- [Assigned task] Repeat the full listing below verbatim and keep the images out.

- [Recorded information]

______________________________

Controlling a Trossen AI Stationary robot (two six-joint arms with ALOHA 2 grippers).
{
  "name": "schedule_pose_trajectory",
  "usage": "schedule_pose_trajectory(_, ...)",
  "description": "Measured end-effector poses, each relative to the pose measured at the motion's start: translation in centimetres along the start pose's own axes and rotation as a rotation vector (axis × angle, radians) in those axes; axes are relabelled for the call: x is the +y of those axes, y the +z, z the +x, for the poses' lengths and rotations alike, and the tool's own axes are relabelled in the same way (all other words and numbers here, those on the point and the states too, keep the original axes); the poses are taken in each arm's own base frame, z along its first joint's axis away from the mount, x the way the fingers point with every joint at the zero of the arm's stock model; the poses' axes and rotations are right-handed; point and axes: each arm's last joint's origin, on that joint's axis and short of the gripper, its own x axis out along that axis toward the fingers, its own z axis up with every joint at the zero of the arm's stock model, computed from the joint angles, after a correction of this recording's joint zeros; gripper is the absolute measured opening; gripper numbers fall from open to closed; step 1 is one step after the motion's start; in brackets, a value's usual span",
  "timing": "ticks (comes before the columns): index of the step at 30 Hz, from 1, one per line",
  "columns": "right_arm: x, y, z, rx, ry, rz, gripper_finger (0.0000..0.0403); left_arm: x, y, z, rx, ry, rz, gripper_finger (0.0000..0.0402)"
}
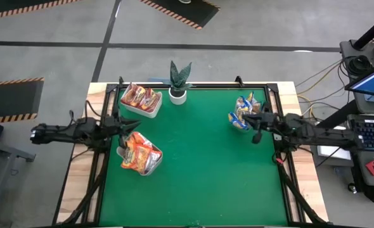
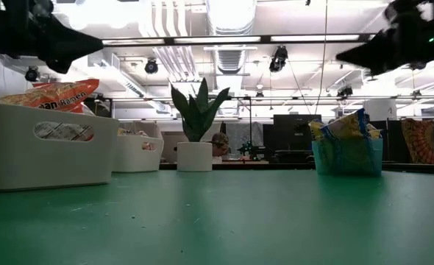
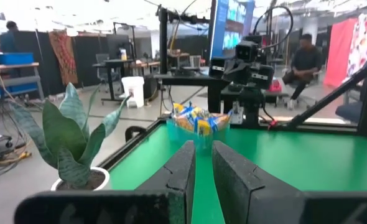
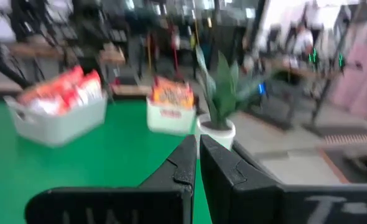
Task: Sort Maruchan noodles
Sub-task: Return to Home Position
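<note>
Your green tabletop (image 1: 206,183) stands in an open workshop. Past its far side, in the left wrist view, a person (image 3: 305,59) sits at a desk.

Every packet you can see lies in a bin.
- **Orange packets** (image 1: 135,154): they fill the gray bin (image 1: 153,166) by the left edge, heaped so that you cannot count them.
- **Red packets** (image 1: 140,96): they lie in the white bin (image 1: 146,113) at the far left corner, near the plant (image 1: 178,79) on the far edge. In the low view that bin is half hidden behind the gray one.
- **Blue-and-yellow packets** (image 2: 346,124): they stick up out of the blue bin (image 2: 347,158) near the right edge.

The left gripper (image 3: 203,149) hangs by the left edge, between the gray and white bins. Its fingers are drawn to a narrow gap with nothing in it.

The right gripper (image 4: 198,142) hangs by the right edge over the blue bin, partly covering it from above. Its fingers look all but touching, and nothing is between them.

In the low view both grippers are cut off at the top.
</note>
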Motion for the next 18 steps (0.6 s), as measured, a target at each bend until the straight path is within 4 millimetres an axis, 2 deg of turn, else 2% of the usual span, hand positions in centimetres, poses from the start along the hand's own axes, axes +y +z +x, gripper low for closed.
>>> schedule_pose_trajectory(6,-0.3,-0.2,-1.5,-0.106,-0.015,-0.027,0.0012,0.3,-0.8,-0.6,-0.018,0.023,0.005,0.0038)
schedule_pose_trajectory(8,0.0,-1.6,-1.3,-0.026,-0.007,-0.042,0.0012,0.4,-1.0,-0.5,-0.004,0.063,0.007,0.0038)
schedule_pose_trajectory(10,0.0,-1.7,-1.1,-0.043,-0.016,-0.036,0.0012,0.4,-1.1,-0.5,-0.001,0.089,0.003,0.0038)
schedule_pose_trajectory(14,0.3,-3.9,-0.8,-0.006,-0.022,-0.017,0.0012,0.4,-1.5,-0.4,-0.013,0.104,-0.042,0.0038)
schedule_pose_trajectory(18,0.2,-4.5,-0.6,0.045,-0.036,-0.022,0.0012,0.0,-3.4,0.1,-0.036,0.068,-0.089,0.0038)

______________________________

- [Written answer]
Controlling a Trossen AI Stationary robot (two six-joint arms with ALOHA 2 grippers).
{
  "name": "schedule_pose_trajectory",
  "usage": "schedule_pose_trajectory(_, ...)",
  "description": "Measured end-effector poses, each relative to the pose measured at the motion's start: translation in centimetres along the start pose's own axes and rotation as a rotation vector (axis × angle, radians) in those axes; axes are relabelled for the call: x is the +y of those axes, y the +z, z the +x, for the poses' lengths and rotations alike, and the tool's own axes are relabelled in the same way (all other words and numbers here, those on the point and the states too, keep the original axes); the poses are taken in each arm's own base frame, z along its first joint's axis away from the mount, x the way the fingers point with every joint at the zero of the arm's stock model; the poses' axes and rotations are right-handed; point and axes: each arm's last joint's origin, on that joint's axis and short of the gripper, its own x axis out along that axis toward the fingers, its own z axis up with every joint at the zero of the arm's stock model, computed from the joint angles, after a correction of this recording's joint zeros; gripper is the absolute measured opening; gripper numbers fall from open to closed; step 1 is one step after the motion's start; in brackets, a value's usual span",
  "timing": "ticks (comes before the columns): index of the step at 30 Hz, from 1, one per line",
  "columns": "right_arm: x, y, z, rx, ry, rz, gripper_finger (0.0000..0.0403); left_arm: x, y, z, rx, ry, rz, gripper_finger (0.0000..0.0402)"
}
Task: Sort Maruchan noodles
Sub-task: Return to Home Position
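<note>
Your green tabletop (image 1: 206,183) stands in an open workshop. Past its far side, in the left wrist view, a person (image 3: 305,59) sits at a desk.

Every packet you can see lies in a bin.
- **Orange packets** (image 1: 135,154): they fill the gray bin (image 1: 153,166) by the left edge, heaped so that you cannot count them.
- **Red packets** (image 1: 140,96): they lie in the white bin (image 1: 146,113) at the far left corner, near the plant (image 1: 178,79) on the far edge. In the low view that bin is half hidden behind the gray one.
- **Blue-and-yellow packets** (image 2: 346,124): they stick up out of the blue bin (image 2: 347,158) near the right edge.

The left gripper (image 3: 203,149) hangs by the left edge, between the gray and white bins. Its fingers are drawn to a narrow gap with nothing in it.

The right gripper (image 4: 198,142) hangs by the right edge over the blue bin, partly covering it from above. Its fingers look all but touching, and nothing is between them.

In the low view both grippers are cut off at the top.
</note>
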Motion for the next 18 steps (0.6 s), as measured, a target at each bend until the straight path is within 4 millimetres an axis, 2 deg of turn, else 2% of the usual span, hand positions in centimetres, poses from the start along the hand's own axes, axes +y +z +x, gripper low for closed.
>>> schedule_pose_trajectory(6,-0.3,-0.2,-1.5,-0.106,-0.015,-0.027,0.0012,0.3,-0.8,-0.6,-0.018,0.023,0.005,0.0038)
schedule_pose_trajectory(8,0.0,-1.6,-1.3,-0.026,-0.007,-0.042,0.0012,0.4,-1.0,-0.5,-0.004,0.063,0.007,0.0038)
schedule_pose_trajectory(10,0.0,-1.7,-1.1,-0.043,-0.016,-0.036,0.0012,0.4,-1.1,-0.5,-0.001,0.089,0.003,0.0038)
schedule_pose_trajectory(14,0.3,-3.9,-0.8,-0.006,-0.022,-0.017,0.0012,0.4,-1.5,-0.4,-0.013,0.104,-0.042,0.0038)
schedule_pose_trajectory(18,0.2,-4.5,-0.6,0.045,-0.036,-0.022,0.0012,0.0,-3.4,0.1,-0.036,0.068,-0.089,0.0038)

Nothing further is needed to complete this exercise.